In some embodiments, the controller performs the obtaining bitmap information by:

acquiring a URL address of a picture, and converting the picture into an input stream;

and analyzing the input stream to obtain bitmap information.

In some embodiments, the controller is specifically configured to play the rotated pictures at preset time intervals in the following manner:

and playing the rotated picture on the OSD layer according to a preset time interval.

In some embodiments, the controller further performs the rotating of each frame data by:

and transmitting the bitmap information, the transformation matrix and the drawn picture to a video layer.

In some embodiments, the controller is specifically configured to play the rotated pictures at preset time intervals in the following manner:

and playing the rotated pictures on the video layer according to a preset time interval.

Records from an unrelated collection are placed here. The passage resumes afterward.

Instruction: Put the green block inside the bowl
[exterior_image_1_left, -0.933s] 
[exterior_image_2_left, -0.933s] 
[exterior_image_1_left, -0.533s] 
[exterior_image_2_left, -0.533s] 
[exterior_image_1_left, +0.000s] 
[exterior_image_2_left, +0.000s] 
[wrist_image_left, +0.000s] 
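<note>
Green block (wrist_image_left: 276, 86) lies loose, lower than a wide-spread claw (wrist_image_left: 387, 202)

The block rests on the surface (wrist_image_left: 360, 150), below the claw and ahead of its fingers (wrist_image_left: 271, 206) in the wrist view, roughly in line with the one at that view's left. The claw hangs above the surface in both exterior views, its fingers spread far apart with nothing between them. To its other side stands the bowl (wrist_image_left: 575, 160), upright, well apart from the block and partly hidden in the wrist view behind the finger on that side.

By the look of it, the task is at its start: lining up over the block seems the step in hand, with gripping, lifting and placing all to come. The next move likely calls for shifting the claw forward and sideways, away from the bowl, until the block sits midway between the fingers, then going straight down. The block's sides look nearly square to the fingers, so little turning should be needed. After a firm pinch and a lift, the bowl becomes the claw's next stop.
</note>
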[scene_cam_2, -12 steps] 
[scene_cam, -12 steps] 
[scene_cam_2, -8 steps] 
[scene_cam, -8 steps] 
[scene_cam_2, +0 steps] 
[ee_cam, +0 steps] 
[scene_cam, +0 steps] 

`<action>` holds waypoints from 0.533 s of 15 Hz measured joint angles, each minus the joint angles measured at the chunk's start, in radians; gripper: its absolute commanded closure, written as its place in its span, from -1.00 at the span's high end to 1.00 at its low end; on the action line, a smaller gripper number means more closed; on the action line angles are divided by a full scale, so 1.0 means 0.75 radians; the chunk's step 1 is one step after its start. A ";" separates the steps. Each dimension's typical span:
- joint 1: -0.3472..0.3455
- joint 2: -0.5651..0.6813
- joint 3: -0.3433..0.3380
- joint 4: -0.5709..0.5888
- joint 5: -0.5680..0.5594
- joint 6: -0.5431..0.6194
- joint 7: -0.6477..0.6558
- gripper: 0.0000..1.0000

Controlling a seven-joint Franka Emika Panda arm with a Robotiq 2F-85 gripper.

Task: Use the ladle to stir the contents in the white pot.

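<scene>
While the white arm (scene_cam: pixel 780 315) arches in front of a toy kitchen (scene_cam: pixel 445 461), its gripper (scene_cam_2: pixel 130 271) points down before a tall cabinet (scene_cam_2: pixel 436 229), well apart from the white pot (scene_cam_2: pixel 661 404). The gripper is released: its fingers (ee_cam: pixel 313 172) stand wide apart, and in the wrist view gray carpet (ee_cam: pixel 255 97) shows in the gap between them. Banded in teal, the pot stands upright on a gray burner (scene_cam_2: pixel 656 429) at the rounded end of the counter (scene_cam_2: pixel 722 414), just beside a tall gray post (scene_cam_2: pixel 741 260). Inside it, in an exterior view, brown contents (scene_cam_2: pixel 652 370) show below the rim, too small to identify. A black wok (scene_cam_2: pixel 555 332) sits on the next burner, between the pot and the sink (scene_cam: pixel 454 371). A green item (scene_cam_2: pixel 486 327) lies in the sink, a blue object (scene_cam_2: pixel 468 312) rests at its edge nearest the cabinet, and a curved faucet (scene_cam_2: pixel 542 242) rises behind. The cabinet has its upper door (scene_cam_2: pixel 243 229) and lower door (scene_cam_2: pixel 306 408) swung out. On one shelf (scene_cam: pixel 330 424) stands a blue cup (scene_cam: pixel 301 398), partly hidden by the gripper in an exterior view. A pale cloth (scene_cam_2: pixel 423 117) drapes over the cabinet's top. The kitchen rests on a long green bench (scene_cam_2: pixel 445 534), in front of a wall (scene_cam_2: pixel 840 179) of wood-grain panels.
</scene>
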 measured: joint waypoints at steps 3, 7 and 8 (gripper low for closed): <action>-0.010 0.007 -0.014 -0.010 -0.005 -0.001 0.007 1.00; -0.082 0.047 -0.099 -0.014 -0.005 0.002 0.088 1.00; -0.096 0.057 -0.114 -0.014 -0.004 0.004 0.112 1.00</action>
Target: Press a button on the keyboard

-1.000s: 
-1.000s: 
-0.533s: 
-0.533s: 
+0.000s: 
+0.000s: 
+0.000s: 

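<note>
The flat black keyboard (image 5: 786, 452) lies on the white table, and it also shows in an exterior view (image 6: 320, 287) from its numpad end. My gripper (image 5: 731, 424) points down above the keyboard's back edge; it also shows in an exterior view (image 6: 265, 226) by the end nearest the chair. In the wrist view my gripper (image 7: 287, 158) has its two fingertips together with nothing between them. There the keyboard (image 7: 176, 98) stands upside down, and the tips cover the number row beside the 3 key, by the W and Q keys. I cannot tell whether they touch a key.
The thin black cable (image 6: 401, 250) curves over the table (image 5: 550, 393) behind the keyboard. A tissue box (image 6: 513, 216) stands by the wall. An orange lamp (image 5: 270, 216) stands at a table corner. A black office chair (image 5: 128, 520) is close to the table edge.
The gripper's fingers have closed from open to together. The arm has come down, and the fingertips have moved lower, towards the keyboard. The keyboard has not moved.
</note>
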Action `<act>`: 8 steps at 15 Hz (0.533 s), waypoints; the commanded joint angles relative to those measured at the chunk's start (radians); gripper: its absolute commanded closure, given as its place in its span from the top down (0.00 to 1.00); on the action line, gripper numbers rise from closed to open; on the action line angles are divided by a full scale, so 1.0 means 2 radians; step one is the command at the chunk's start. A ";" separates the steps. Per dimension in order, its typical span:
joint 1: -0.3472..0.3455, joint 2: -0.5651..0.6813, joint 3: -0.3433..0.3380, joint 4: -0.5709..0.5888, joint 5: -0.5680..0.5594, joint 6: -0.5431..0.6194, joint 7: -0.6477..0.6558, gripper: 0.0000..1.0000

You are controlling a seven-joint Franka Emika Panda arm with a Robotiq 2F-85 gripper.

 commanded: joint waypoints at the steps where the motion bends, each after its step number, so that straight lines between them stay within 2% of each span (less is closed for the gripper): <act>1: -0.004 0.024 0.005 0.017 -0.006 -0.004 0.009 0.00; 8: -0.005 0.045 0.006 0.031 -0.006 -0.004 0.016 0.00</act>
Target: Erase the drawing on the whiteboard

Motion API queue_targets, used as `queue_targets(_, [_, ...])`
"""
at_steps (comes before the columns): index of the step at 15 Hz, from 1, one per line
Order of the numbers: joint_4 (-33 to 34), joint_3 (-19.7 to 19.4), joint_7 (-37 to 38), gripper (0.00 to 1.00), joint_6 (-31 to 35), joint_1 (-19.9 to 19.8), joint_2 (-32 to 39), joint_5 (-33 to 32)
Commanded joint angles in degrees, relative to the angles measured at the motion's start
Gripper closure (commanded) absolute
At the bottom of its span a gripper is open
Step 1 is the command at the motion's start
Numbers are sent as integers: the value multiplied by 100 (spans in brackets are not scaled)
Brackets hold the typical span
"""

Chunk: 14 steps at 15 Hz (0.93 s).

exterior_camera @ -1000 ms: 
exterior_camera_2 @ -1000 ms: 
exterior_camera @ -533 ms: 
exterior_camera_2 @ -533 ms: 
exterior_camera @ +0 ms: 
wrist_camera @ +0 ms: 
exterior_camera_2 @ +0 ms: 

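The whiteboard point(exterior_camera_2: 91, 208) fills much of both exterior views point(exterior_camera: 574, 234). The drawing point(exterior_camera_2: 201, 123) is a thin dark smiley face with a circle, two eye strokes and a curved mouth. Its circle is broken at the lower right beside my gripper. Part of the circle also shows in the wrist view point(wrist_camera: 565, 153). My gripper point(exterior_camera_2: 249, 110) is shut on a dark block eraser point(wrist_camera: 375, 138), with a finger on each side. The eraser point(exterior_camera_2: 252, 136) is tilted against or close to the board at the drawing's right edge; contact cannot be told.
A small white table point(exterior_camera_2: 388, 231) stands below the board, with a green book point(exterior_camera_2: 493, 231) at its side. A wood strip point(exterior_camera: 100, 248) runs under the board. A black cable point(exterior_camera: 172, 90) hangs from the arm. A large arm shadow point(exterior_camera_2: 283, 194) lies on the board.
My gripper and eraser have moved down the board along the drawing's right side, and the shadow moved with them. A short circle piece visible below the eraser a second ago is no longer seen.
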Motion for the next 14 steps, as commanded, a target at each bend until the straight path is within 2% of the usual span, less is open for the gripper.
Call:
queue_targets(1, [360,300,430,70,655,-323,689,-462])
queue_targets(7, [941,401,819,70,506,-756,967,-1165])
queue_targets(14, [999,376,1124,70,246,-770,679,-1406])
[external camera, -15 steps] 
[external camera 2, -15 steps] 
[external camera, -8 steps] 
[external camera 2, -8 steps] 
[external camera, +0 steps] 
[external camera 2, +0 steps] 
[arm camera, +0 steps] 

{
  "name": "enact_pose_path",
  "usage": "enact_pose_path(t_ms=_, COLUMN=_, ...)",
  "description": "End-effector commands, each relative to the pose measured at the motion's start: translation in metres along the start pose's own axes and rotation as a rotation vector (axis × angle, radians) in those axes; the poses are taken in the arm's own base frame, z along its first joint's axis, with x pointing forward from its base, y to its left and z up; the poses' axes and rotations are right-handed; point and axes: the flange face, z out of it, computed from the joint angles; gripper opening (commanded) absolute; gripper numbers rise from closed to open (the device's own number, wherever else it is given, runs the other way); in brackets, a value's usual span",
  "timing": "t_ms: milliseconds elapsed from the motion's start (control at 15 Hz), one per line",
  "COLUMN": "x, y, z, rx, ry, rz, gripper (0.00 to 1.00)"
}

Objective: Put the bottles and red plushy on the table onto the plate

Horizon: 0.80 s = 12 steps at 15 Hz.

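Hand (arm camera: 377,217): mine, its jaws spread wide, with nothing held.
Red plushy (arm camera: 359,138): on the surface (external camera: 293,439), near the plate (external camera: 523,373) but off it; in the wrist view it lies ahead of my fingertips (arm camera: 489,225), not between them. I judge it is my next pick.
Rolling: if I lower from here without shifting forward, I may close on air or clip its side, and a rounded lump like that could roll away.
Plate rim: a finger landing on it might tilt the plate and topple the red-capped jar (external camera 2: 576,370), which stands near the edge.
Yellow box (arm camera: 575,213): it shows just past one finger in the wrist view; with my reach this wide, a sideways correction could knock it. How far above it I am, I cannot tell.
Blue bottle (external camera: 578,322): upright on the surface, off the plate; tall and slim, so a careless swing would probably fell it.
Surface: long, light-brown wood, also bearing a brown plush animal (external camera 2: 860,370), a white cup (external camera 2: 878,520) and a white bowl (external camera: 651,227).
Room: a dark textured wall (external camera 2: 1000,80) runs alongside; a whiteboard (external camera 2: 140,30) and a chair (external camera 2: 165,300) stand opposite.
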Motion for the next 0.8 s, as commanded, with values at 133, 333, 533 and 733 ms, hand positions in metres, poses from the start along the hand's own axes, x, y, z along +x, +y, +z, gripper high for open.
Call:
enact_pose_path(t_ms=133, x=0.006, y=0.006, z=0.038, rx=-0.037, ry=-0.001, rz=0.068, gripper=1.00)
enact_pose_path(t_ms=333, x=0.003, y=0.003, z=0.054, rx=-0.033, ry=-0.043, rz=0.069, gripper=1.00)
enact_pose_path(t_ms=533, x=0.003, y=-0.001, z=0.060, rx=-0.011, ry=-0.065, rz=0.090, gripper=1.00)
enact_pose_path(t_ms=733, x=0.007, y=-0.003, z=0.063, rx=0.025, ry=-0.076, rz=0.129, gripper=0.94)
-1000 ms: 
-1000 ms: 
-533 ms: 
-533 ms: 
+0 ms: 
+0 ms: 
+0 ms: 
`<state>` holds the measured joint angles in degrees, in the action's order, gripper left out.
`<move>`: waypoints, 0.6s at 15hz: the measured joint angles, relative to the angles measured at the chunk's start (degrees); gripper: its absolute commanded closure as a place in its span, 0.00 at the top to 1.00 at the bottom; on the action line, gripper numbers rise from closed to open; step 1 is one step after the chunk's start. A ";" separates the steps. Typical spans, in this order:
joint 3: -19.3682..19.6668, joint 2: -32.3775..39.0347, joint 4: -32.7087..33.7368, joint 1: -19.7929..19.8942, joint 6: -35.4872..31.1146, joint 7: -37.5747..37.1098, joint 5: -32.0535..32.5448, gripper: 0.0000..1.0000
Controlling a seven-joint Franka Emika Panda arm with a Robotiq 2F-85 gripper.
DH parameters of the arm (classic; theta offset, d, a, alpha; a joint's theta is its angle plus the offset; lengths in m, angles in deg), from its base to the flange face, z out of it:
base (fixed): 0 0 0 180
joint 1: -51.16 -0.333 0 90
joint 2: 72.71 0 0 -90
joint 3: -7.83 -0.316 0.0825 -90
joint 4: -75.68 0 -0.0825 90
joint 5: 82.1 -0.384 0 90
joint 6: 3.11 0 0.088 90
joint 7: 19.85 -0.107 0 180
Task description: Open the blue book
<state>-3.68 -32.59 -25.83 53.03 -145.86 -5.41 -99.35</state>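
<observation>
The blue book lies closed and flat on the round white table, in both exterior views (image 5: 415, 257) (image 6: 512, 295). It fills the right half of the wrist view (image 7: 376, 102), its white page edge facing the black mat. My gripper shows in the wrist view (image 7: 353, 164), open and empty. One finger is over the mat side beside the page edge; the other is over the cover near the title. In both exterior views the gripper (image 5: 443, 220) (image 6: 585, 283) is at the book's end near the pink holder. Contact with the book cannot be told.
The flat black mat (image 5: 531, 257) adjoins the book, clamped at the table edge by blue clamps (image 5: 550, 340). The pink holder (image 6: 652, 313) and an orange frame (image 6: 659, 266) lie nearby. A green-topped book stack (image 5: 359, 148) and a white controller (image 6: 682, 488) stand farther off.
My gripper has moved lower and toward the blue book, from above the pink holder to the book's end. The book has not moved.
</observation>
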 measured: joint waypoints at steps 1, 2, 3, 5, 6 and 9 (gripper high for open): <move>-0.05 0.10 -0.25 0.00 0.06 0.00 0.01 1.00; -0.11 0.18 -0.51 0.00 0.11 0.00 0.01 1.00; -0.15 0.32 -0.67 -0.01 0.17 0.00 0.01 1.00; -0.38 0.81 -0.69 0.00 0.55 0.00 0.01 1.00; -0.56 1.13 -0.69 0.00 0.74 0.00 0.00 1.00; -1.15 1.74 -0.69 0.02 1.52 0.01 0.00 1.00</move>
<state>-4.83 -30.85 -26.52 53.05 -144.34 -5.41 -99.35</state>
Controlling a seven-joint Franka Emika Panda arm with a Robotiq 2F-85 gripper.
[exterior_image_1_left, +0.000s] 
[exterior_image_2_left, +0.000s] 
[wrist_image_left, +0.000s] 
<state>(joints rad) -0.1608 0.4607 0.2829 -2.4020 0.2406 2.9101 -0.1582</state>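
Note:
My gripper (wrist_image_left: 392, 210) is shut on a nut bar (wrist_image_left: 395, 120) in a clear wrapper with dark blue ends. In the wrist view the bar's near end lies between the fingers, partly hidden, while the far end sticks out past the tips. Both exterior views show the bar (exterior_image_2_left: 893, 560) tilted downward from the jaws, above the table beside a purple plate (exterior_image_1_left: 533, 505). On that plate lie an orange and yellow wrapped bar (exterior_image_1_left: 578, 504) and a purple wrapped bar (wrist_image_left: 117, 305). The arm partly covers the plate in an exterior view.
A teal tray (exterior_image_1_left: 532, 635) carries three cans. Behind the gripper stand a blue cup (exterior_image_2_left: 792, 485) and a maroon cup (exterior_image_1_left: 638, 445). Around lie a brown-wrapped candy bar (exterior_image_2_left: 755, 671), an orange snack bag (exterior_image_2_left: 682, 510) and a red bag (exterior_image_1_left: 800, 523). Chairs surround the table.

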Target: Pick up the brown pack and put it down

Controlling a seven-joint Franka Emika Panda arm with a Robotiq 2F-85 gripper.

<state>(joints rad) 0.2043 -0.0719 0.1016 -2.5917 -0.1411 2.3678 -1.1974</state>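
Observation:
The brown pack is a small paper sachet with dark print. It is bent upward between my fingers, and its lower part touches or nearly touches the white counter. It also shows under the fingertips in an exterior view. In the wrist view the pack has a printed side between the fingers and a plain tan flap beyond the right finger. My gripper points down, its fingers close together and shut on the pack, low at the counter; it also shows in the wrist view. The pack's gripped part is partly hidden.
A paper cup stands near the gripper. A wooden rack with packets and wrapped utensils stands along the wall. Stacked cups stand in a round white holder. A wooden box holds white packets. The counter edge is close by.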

In a third aspect, a video rotation playing method is provided, including:

responding to a command of instructing to play a video input by a user, analyzing the video to obtain metadata information, and acquiring a rotation angle in the metadata information;

if the rotation angle is not zero, acquiring each frame of data of the video and storing the data as a picture;

performing rotation processing on each frame of data;

and playing the rotated pictures according to a preset time interval.

In a fourth aspect, a video rotation playing method is provided, including:

playing a video in response to a user-input instruction instructing the video to be played;

responding to an instruction which is input by a user and indicates to rotationally play a video, acquiring each frame of data of the video unreleased part, and storing the data as a picture, wherein the instruction which indicates to rotationally play the video carries information of a rotation angle;

performing rotation processing on each frame data according to the rotation angle;

and playing the rotated pictures according to a preset time interval.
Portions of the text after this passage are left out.